Dataset records>

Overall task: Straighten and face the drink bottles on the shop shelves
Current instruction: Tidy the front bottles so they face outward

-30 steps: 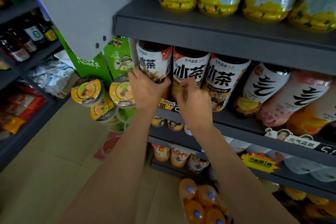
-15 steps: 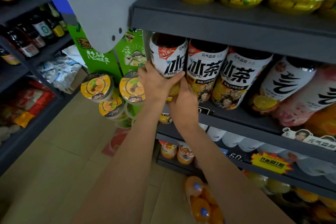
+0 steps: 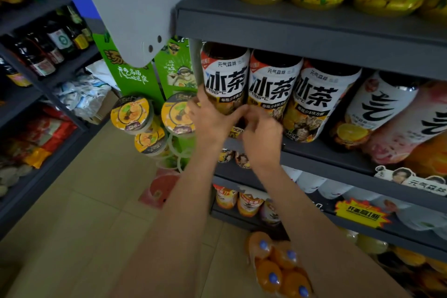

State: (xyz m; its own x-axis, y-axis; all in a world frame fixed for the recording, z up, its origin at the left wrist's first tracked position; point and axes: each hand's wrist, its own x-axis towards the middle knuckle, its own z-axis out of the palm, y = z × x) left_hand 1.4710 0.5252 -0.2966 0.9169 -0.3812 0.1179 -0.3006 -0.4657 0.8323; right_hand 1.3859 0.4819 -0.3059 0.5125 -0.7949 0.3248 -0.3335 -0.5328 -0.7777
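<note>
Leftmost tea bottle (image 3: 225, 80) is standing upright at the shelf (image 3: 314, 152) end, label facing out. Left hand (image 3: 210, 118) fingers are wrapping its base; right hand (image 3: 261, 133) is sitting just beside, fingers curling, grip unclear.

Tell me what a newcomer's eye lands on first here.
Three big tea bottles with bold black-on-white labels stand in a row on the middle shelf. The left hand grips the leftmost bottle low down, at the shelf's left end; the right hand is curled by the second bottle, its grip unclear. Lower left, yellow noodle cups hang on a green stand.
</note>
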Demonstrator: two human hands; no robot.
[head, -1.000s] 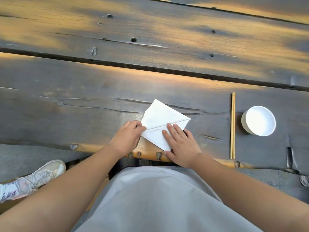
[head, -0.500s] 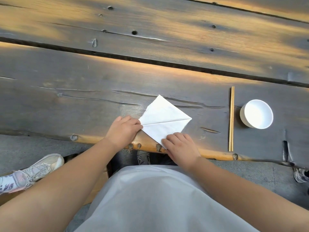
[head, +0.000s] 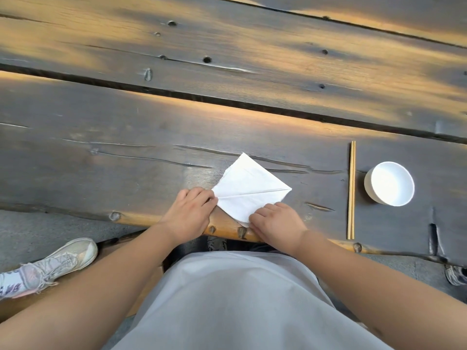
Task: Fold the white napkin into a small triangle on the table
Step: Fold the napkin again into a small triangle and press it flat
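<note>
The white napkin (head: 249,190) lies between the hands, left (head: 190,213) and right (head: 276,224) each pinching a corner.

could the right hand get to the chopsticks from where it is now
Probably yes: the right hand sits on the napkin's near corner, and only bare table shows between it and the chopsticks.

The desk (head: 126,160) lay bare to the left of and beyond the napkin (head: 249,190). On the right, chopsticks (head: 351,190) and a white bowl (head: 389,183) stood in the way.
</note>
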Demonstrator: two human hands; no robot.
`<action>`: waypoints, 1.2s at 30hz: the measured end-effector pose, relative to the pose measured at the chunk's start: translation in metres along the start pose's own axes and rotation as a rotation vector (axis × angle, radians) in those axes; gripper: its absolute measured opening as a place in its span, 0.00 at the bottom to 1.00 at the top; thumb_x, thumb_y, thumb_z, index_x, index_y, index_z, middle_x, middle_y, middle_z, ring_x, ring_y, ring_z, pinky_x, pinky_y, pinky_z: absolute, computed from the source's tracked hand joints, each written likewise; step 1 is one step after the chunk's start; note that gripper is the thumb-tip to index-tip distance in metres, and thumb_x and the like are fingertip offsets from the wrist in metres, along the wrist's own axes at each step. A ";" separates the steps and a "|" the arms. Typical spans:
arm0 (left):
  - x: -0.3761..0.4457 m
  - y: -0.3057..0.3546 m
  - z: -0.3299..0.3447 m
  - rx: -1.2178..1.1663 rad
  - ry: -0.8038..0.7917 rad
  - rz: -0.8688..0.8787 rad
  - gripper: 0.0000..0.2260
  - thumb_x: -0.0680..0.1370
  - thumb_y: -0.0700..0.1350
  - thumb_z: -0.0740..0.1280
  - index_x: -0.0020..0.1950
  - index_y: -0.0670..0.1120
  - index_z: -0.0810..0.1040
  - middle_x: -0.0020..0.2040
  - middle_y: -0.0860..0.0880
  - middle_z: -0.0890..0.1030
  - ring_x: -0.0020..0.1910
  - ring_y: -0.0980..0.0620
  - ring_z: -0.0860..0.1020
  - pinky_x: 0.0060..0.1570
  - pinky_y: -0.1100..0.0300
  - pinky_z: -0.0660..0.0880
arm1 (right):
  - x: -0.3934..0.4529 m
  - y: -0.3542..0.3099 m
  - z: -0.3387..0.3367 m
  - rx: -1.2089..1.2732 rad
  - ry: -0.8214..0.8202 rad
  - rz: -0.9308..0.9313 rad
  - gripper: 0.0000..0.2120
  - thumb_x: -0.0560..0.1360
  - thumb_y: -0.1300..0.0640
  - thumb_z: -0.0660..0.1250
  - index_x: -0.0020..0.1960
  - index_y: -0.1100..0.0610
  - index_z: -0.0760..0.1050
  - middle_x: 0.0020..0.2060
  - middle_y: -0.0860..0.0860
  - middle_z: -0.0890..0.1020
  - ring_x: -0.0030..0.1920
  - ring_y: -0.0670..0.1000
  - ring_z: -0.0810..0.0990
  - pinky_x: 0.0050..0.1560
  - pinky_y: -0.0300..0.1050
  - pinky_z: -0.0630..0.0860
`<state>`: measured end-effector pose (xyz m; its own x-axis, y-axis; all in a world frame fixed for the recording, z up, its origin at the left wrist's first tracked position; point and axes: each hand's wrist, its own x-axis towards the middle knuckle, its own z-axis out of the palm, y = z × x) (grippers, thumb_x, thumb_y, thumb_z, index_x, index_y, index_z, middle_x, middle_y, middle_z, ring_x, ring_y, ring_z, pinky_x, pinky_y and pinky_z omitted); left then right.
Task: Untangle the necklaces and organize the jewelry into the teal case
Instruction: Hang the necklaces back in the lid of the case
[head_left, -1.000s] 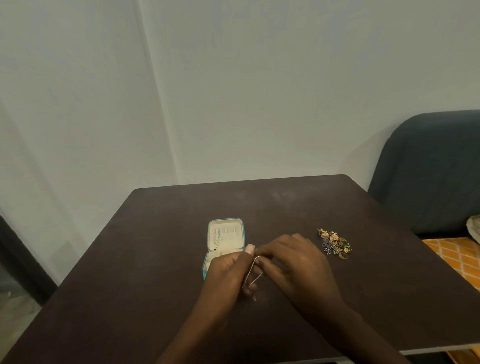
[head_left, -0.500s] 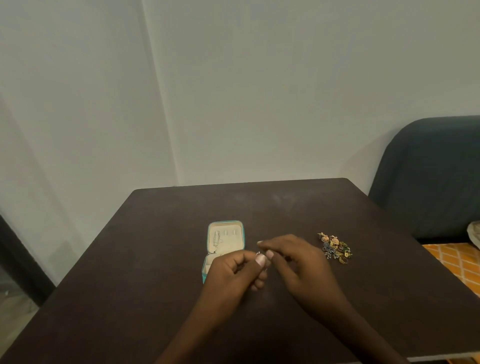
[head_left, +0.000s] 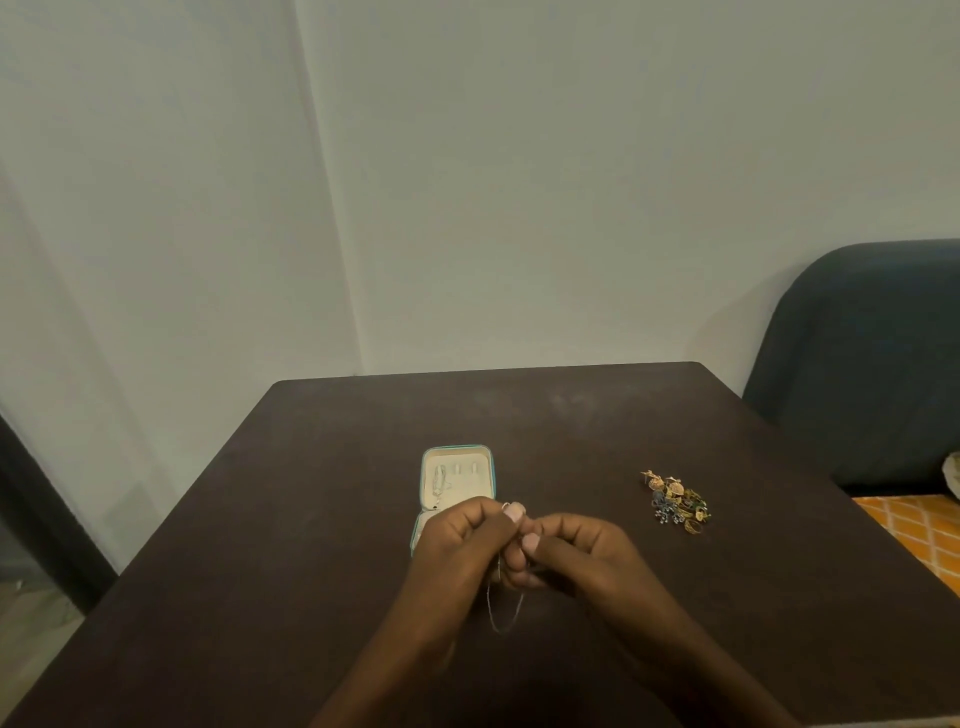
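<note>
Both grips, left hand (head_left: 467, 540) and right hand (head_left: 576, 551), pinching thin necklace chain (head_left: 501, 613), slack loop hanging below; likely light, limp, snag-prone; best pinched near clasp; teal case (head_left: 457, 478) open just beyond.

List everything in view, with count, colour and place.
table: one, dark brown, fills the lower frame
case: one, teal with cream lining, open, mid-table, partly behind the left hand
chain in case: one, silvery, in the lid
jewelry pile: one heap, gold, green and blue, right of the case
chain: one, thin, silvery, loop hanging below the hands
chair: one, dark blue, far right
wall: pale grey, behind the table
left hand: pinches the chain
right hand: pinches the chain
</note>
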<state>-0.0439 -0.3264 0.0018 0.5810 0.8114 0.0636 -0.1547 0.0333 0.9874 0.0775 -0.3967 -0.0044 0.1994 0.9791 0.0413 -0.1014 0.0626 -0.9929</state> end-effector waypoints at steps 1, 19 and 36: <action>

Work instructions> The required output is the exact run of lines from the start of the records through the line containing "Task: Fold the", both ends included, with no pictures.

Answer to the exercise>
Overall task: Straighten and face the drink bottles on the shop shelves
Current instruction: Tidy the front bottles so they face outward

-30 steps: 
-15 steps: 
+0 steps: 

State: (xyz m; its own x-axis, y-axis; all in a world frame fixed for the recording, z up, its origin at the left wrist's first tracked position; point and axes: each hand's wrist, its own x-axis towards the middle knuckle, its own z-axis out of the palm, y = z × x) left_hand 1.4710 0.5252 -0.2966 0.9169 -0.3812 0.1179 -0.3006 -0.4657 0.8323; right_hand 1.3859 0.4819 -0.3059 0.5125 -0.7949 0.3248 -0.3335 -0.5328 -0.7777
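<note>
Leftmost tea bottle (image 3: 225, 80) is standing upright at the shelf (image 3: 314, 152) end, label facing out. Left hand (image 3: 210, 118) fingers are wrapping its base; right hand (image 3: 261, 133) is sitting just beside, fingers curling, grip unclear.

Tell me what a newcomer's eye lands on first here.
Three big tea bottles with bold black-on-white labels stand in a row on the middle shelf. The left hand grips the leftmost bottle low down, at the shelf's left end; the right hand is curled by the second bottle, its grip unclear. Lower left, yellow noodle cups hang on a green stand.
</note>
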Demonstrator: two human hands; no robot.
[head, -1.000s] 
[head, -0.500s] 
[head, +0.000s] 
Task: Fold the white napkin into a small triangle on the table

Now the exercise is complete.